AI mampu menganalisis data, menulis teks, atau bahkan membuat desain. Tapi AI tidak bisa membangun gedung, memasang kabel listrik, atau memperbaiki sistem pendingin di ruang server. Dunia teknologi yang tampak serba otomatis tetap membutuhkan tenaga manusia yang menjaga agar semuanya berfungsi.

Huang menyebut tren ini sebagai bentuk kolaborasi baru antara manusia dan mesin. AI mempercepat pekerjaan digital, sementara manusia tetap menjadi penggerak utama dunia fisik yang menopangnya.


Kesimpulan: Dunia AI Dibangun oleh Tangan Manusia

Pernyataan Jensen Huang menjadi pengingat penting bahwa masa depan pekerjaan tidak akan lenyap karena AI, melainkan berubah bentuk. Dunia digital tetap membutuhkan fondasi dunia nyata. Dan fondasi itu hanya bisa dibangun oleh manusia yang memiliki keterampilan teknis dan keahlian lapangan.

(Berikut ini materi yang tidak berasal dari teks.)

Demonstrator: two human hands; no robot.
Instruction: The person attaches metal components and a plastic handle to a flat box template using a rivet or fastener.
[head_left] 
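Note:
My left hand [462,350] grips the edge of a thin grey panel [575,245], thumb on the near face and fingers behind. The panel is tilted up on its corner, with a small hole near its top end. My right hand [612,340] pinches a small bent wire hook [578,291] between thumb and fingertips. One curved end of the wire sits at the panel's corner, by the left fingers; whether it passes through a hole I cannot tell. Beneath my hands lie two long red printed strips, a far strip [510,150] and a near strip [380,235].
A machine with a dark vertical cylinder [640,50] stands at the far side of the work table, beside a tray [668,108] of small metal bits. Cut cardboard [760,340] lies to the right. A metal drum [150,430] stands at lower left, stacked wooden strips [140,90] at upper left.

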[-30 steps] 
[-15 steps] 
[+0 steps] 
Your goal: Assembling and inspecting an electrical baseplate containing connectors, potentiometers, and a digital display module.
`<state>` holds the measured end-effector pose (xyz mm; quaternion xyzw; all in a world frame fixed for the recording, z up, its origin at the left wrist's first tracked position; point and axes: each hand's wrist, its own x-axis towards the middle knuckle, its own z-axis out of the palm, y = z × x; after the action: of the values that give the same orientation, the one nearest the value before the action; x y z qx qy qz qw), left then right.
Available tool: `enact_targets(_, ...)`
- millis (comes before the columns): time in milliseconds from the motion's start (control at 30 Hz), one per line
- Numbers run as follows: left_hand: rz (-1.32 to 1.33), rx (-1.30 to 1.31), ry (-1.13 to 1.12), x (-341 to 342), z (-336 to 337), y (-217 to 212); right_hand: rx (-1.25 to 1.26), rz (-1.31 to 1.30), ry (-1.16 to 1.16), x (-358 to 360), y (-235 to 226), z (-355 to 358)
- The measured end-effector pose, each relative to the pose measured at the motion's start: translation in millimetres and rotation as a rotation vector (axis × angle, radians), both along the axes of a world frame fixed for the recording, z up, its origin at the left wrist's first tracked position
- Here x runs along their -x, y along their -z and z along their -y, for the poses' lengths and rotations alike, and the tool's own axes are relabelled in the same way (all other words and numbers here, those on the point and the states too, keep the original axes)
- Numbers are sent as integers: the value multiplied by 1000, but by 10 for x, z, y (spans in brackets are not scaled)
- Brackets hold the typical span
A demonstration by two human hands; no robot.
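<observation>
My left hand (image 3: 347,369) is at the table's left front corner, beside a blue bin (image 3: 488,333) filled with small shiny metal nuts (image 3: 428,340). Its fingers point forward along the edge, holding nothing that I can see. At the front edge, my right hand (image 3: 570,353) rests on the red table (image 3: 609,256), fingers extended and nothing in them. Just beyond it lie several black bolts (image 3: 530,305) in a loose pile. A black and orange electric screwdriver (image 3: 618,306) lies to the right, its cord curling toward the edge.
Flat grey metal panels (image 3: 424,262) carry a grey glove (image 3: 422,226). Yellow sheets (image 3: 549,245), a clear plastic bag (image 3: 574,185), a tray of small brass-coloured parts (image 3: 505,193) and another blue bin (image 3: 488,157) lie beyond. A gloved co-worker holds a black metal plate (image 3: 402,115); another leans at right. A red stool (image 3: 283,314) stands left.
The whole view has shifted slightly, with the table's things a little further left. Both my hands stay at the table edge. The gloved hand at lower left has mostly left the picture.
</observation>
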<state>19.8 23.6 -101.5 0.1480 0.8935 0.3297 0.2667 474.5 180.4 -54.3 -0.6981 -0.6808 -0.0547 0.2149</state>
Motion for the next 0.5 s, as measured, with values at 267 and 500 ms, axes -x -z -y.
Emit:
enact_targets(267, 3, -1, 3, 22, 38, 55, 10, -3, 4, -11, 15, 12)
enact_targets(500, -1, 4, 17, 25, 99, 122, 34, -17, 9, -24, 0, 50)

Era AI bukan tentang menggantikan manusia, tetapi tentang menggeser fokus dari pekerjaan administratif menuju pekerjaan yang menghasilkan dampak nyata. Tukang listrik, teknisi, dan pekerja konstruksi kini menjadi pahlawan baru dalam revolusi industri berbasis kecerdasan buatan.

AI bisa belajar, berpikir, dan menulis, tetapi hanya manusia yang bisa membangun dunia tempat AI itu hidup.